Exercise goal:
Please copy out all lines of the entries that contain the word "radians".

Extracted entries:
-------------------------

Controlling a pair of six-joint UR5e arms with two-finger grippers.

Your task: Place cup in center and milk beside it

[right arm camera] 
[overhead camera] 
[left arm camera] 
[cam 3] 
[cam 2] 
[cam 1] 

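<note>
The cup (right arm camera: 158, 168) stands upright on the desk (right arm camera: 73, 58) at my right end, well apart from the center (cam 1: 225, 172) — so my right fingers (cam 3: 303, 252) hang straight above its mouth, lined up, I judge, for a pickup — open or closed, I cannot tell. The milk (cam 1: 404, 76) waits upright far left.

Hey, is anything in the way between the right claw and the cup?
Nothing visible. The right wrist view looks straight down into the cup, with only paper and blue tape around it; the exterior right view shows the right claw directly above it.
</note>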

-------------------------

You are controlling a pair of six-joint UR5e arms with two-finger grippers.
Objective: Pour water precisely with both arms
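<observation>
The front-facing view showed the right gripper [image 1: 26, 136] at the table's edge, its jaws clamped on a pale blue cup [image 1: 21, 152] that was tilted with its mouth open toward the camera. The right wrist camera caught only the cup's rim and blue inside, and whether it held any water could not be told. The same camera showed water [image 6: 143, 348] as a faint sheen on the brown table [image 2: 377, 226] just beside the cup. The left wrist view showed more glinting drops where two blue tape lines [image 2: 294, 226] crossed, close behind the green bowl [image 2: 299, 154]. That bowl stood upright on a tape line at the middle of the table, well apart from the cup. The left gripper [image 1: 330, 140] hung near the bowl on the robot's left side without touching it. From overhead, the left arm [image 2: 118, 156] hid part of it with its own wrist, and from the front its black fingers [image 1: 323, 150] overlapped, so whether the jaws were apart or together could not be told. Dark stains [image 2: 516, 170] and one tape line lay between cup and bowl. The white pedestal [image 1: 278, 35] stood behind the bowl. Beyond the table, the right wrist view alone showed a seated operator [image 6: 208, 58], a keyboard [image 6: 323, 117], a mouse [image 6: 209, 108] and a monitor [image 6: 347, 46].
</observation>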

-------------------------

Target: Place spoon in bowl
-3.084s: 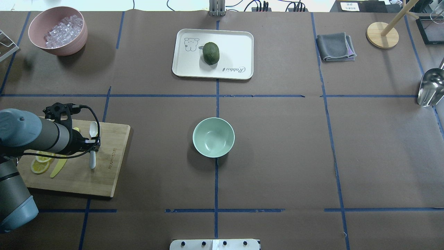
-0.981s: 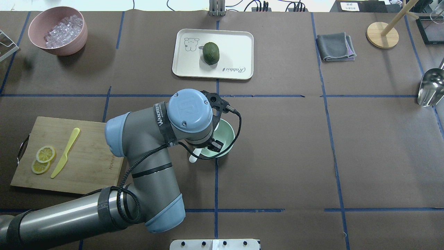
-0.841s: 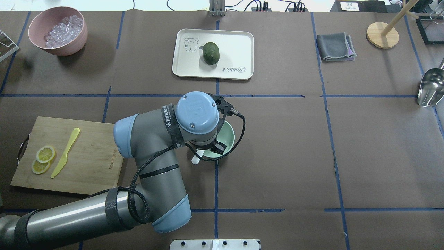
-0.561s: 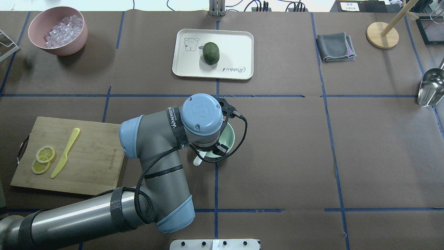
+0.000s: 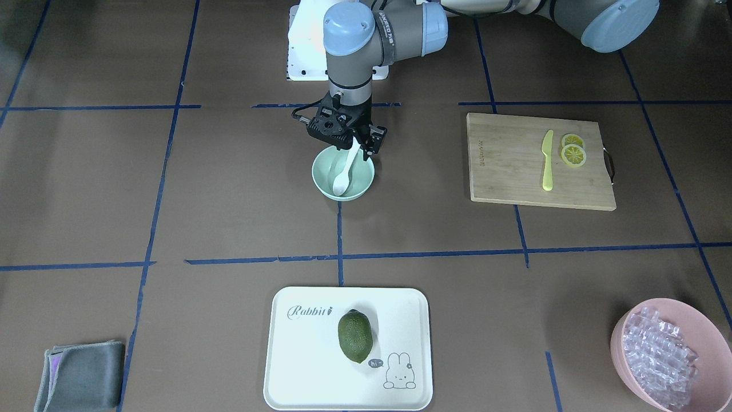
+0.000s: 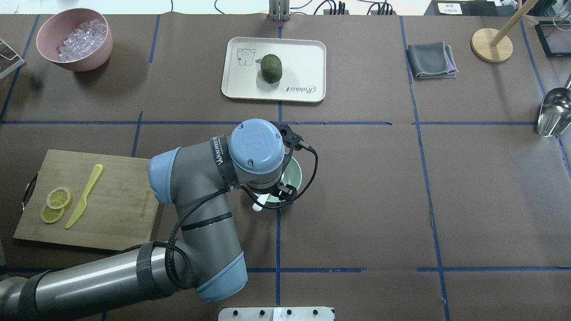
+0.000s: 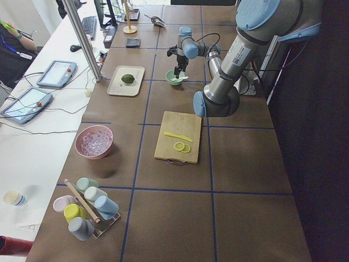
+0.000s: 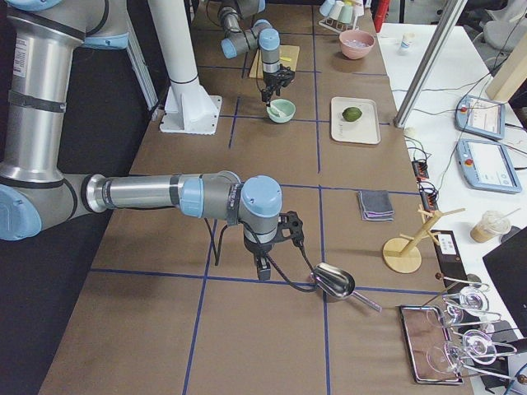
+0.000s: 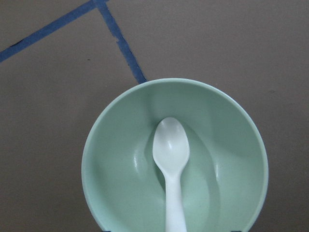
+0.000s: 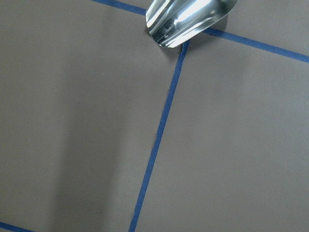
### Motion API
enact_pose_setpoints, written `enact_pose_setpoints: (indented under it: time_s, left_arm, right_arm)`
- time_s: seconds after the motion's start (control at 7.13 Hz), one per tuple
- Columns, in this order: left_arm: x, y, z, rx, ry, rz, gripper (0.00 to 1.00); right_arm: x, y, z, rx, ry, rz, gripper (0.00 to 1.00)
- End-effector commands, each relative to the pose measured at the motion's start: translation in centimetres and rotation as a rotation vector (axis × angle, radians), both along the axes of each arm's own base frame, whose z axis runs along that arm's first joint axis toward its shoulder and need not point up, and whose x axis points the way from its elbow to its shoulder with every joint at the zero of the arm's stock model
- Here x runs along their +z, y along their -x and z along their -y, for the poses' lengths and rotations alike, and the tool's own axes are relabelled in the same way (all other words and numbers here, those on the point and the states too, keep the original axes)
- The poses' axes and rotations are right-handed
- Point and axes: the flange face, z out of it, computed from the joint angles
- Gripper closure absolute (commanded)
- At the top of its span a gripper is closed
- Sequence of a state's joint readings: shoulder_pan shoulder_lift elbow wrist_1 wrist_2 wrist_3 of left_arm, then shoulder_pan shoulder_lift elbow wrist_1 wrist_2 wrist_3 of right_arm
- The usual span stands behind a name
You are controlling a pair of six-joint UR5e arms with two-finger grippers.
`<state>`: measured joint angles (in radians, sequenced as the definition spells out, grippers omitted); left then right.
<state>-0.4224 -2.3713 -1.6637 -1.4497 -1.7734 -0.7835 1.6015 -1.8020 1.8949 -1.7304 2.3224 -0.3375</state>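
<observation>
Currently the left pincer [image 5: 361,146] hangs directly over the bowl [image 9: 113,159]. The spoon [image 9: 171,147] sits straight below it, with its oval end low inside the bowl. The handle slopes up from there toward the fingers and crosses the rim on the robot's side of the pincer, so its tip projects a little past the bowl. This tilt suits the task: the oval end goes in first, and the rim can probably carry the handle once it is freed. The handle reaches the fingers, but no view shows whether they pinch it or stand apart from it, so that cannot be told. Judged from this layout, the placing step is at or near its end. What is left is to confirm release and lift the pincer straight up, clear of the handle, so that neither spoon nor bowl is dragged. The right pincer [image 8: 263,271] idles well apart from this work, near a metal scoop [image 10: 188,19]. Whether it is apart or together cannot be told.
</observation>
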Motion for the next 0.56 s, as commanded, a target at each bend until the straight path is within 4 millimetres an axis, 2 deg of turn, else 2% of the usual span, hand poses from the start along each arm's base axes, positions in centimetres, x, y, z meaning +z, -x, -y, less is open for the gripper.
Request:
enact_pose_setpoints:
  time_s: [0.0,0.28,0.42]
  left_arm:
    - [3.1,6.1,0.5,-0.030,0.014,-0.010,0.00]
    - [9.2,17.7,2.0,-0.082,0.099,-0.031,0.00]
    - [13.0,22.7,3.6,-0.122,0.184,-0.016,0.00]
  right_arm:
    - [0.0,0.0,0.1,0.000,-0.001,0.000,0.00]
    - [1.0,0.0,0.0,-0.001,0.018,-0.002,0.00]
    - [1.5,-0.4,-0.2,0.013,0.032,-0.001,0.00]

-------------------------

Result of the exercise:
- End-effector commands, each relative to the pose measured at the motion's start: translation in centimetres and rotation as a rotation vector (axis × angle, radians), both along the axes of each arm's own base frame, whose z axis runs along that arm's first joint axis toward its shoulder and need not point up, and whose x axis points the way from its elbow to its shoulder with every joint at the zero of the arm's stock model
`<state>`: measured joint angles (in radians, sequenced as the definition spells out, grippers omitted); left then right.

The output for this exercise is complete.